DARPA contracts BAE for subsea navigation project work

The U.S. Defense Advanced Research Projects Agency (DARPA) has picked BAE Systems to help develop an undersea navigation system aimed at enhancing the U.S. Navy’s ability to provide precise, global positioning throughout the ocean basins.

The contract will support a program called the Positioning System for Deep Ocean Navigation (POSYDON), which seeks to allow undersea vehicles to accurately navigate while remaining below the ocean’s surface.

POSYDON aims to replace current navigational methods that pose a detection risk for undersea vehicles forced to surface periodically to access the space-based Global Positioning System (GPS), which cannot sufficiently penetrate seawater. In addition, access to above-water GPS may be denied by hostile signal jamming.
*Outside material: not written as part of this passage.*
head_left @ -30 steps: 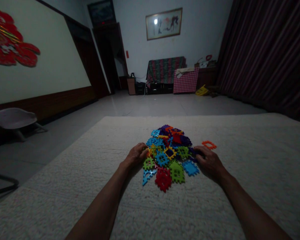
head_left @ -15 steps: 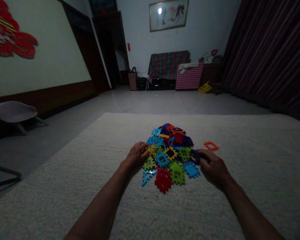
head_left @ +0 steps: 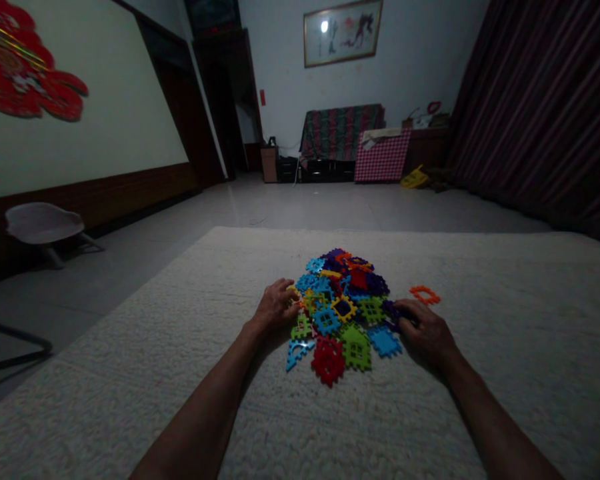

Under DARPA’s POSYDON program, a BAE Systems-led team will create a positioning, navigation, and timing system designed to permit vehicles to remain underwater by using multiple, integrated, long-range acoustic sources at fixed locations around the oceans.

The vehicle instrumentation needed to capture and process acoustic signals for accurate navigation will also be developed under this program.

BAE Systems said it would rely on its expertise and capabilities in signal processing, acoustic communications, interference cancellation, and anti-jam/anti-spoof technologies for the program.

Other members of the POSYDON team are the University of Washington, the Massachusetts Institute of Technology, and the University of Texas at Austin.